Cela ne s’arrête pas là. En plus de la suspension « immédiate, complète et intégrale » de X, Moraes a également gelé les comptes d’une autre entreprise de Musk, Starlink, afin de saisir dans ses caisses l’argent nécessaire à payer les amendes de X. De cette manière, le juge a fait de Starlink le garant de X et a établi une connexion directe entre deux facettes de la corporation Musk.

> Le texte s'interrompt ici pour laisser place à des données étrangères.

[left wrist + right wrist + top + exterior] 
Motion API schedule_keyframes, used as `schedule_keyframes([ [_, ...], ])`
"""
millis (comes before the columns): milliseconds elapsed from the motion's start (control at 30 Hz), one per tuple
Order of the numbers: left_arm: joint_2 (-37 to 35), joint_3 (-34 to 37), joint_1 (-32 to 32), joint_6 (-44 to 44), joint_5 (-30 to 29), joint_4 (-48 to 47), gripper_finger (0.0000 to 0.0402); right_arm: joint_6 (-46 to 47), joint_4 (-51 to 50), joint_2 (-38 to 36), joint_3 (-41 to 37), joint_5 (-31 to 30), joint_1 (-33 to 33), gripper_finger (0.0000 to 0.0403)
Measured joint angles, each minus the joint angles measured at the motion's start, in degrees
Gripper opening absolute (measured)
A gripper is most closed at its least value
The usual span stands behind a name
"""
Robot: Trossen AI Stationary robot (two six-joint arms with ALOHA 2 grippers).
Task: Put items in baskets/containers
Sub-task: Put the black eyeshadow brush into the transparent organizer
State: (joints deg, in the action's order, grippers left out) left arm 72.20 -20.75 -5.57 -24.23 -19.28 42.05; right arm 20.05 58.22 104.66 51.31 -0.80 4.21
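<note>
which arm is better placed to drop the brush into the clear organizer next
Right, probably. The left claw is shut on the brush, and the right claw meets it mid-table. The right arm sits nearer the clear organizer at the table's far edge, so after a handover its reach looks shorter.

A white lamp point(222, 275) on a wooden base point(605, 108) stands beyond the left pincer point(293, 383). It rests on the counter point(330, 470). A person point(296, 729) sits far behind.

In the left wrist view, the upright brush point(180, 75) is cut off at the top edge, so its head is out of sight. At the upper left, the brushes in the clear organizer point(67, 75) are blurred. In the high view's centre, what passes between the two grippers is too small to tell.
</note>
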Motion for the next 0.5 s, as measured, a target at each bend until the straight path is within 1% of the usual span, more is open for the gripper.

Elon Musk change alors de posture, il semblerait que ce soit désormais « l’heure de revenir15 ». Le New York Times annonce : « Elon Musk’s X Backs Down in Brazil16 ». Musk battrait donc en retraite. L’implication de Starlink dans le conflit sur X semble gêner l’engagement libertarien et ultradroitier du patron de Tesla. En fait, au Brésil, les antennes de Starlink sont partout dans les mines illégales des orpailleurs et des trafiquants aussi bien que dans les villages indigènes les plus reculés, les hôpitaux ou les écoles isolées, et même chez les militaires et les forces spéciales. Starlink s’est diffusée au Brésil à une vitesse impressionnante : de 20 000 abonnés en février 2023 aux 250 000 actuels. L’entreprise assure une connexion peu onéreuse de haute qualité (grâce à satellites de basse altitude). Les implications géopolitiques de Starlink sont bien plus importantes et surtout beaucoup plus directes que celles de X. C’est dans la guerre russe contre l’Ukraine que cette dimension est apparue de manière explicite. 42 000 terminaux y constituent l’infrastructure de défense fondamentale des Ukrainiens contre l’invasion. Cependant, en plus des menaces de Musk de ne plus soutenir les coûts opérationnels du système en Ukraine, on observe plusieurs conflits entre l’armée ukrainienne et Starlink sur les limites territoriales de son utilisation. Si la transformation de X en une arme politique est une source indirecte de problèmes au niveau de la représentation politique, les conséquences des décisions de Starlink apparaissent comme de véritables ingérences géopolitiques de la part d’un acteur non-étatique. Paradoxalement, les deux corps de Musk, celui du mauvais garçon qui fait des caprices avec son média social acheté dans cette optique, et celui du grand industriel de l’industrie aérospatiale, risquent de s’entretuer en fusionnant.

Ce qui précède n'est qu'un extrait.